The family behind Santa Monica’s brand new Shore Hotel says they have raised the environment bar when it comes to creating a virtual clean footprint with respect to reducing carbon emissions.
Santa Monica’s newest luxury hotel officially opened to the public on Oct. 7.
It celebrated its completion with elected officials and the business community at a ribbon cutting ceremony on Oct. 20– about nine years on from the project’s inception.
The Farzam family is behind the eco-friendly property located at 1515 Ocean Avenue. The family has other hotels that it independently owns and operates in Santa Monica including the Ocean View Hotel nearby at Ocean and Broadway.
Steve Farzam, Shore Hotel Chief Operating Officer, said the new 164-room complex was “the first hotel in the entire United States of America, and possibly even the world” to implement dynamic technology referred to as demand response, also known as Auto DR.
“This auto demand response system is a new technology developed and instituted by the Southern California Edison (SCE),” Farzam said. “Rather than them asking us to reduce our demands, for instance reducing our air-conditioning or doing our laundry at night, we have voluntarily signed up with Southern California Edison and partnered with them as the first hotel that’s LEED certified to have a 100 percent automated system that we have absolutely zero control over, that allows them to tap into our systems, and selectively without interfering with the guest experience and the guest operations, to reduce our electrical consumption five-fold.”
For example, SCE can tap into the hotel’s electricity system and reduce the lights from 100 percent output to 50 percent, and reduce air-conditioning from a certain demand to lower demand.
The hotel’s elevators are also the newest and best available, Farzam said. The Otis Gen 2 elevators have the ability to recreate their own electricity by the weight on the other car that’s next to it on a pulley system.
Solar panels on its roof, similar to those that power the Ferris wheel on the Santa Monica Pier, generate the required electricity to power the hotel’s pool and hot tub 100 percent.
“We essentially have established a new benchmark for all the new hotel constructions throughout the U.S.,” he said. “Shore Hotel has done this, you have to meet or exceed what they have done.”
The hotel has four subterranean parking garages that feature preferred parking for hybrid and natural gas burning vehicles.
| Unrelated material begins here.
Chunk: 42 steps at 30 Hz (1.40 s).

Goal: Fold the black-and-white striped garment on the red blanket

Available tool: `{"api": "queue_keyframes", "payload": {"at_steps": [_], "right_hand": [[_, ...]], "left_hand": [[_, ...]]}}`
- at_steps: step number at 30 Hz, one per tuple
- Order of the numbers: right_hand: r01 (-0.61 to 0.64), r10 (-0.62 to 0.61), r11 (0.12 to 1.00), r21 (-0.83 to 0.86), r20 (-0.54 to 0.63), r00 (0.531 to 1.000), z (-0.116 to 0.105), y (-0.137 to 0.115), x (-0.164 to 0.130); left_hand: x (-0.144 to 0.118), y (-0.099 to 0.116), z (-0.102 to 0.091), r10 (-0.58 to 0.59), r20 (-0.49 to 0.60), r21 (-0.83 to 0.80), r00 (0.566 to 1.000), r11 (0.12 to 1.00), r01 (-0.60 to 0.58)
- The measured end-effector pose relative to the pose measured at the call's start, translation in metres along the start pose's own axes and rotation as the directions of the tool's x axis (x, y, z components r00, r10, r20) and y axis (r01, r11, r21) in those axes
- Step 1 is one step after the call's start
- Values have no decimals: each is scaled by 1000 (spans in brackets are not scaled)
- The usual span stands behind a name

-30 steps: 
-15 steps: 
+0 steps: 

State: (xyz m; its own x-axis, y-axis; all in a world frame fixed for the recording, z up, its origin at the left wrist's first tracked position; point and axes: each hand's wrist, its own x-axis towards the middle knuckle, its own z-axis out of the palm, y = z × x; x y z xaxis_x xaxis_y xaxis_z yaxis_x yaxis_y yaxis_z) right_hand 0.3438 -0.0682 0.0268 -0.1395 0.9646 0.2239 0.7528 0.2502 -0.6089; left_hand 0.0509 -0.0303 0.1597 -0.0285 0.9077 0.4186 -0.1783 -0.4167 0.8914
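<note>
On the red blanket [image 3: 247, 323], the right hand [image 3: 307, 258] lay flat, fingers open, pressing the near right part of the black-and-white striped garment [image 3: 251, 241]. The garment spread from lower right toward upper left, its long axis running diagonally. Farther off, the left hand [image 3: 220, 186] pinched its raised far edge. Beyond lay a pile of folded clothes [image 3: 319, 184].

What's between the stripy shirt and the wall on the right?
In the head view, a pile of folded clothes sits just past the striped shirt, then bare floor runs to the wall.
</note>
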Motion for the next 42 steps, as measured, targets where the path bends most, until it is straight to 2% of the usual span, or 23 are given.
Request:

It’s even equipped with two electric vehicle charging stations.
Shore Hotel is currently Silver-LEED certified, and one point away from being Gold-LEED (Leadership in Energy and Environmental Design) certified, which Farzam said was “absolutely remarkable for a new construction, particularly in the hotel industry.”
“We are a pillar in the community and our relationship with businesses alike and our neighbors is strong,” he said. “Without their support, their acceptance and their approval, we wouldn’t be able to succeed.”
The property was previously occupied by two parcels of land that were home to the Pacific Sands Motel and a Travelodge motel, which were both smaller facilities of about 30 rooms each.
Gensler Architecture conceived Shore Hotel’s modern design for the space, which features stylishly appointed rooms dressed in shades of teal and orange and outfitted with custom?made teak tea wood furniture, each with its own private balcony facing the ocean.
Shore Hotel room rates start at $250 per night for double occupancy.